▶ [Aim of the task]
Please count the lines below that hold the word "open" and give the count without any other text.

▶ [Data]
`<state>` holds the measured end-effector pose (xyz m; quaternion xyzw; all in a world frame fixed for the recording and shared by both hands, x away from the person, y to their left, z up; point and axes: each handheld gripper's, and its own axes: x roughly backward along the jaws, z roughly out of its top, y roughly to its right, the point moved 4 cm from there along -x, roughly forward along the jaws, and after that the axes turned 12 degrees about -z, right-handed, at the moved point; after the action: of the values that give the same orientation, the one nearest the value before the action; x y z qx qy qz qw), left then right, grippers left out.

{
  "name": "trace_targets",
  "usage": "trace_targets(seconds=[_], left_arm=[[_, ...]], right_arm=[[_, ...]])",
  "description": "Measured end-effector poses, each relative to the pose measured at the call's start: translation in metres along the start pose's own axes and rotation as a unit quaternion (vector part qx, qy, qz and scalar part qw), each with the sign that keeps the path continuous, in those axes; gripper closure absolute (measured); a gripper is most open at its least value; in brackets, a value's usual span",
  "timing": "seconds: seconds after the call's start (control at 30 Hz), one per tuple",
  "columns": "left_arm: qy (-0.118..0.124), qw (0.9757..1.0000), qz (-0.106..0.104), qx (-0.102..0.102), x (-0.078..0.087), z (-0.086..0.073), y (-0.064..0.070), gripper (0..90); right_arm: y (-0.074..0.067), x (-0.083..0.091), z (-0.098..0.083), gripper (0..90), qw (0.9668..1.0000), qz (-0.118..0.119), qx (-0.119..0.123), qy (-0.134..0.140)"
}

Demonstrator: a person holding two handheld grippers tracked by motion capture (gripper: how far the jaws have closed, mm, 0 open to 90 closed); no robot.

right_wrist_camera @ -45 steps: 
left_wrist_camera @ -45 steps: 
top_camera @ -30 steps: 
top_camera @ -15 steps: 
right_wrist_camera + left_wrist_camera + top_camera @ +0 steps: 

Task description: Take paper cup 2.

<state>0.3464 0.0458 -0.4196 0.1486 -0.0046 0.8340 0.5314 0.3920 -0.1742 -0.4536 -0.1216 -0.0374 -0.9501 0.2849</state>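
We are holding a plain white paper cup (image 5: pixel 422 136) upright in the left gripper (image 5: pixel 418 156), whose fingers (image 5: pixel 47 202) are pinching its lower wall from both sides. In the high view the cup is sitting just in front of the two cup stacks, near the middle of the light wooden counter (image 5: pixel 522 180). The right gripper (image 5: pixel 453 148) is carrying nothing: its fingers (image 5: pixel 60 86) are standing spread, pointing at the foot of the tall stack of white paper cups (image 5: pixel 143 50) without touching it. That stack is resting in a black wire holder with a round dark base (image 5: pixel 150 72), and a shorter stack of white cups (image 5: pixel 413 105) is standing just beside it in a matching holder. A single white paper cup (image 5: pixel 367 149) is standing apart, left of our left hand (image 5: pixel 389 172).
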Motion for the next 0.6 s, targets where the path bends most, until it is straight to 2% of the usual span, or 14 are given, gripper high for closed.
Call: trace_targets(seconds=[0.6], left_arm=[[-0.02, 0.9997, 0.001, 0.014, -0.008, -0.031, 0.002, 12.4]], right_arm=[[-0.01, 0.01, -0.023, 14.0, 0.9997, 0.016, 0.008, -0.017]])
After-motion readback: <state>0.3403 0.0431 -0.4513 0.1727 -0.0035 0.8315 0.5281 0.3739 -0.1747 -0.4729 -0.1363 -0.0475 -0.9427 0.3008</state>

▶ [Task solution]
2